■ **Prompt**: Count, please, the lines in the listing below that contain "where", and reply with the count only.

■ **Data segment**:
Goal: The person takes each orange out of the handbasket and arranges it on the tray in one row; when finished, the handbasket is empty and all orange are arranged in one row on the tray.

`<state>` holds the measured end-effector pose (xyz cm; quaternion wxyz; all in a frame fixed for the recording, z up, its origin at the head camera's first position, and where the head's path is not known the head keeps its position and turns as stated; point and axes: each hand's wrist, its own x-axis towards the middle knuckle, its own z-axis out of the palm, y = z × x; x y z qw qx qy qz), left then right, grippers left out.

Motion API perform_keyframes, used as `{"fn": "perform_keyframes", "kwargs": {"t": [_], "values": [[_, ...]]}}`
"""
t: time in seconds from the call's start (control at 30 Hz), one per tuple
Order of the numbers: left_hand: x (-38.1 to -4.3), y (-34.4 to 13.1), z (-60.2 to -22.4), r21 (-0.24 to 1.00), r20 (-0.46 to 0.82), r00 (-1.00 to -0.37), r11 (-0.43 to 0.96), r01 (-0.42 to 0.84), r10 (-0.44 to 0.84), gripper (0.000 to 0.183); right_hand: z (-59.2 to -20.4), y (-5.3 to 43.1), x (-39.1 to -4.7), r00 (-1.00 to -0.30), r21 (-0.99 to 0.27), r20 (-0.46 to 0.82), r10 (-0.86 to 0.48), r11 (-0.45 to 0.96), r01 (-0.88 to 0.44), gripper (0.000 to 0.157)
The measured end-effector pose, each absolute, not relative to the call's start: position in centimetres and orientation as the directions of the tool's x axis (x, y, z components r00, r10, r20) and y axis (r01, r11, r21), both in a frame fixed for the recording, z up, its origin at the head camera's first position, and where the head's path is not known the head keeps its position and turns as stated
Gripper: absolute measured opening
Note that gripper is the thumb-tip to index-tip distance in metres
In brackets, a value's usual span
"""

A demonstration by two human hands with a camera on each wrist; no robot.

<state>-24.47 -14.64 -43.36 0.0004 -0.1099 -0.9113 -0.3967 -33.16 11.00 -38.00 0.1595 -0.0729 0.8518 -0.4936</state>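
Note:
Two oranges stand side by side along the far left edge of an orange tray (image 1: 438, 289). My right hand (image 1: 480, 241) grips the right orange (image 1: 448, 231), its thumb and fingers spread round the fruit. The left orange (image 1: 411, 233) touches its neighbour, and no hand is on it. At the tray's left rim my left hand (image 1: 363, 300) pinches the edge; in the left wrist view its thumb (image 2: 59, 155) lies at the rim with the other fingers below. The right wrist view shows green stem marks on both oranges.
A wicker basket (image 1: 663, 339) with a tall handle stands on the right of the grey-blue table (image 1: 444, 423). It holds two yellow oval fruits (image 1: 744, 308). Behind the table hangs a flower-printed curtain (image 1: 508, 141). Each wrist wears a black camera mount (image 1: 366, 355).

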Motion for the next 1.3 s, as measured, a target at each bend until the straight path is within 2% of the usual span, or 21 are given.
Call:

■ **Response below**: 2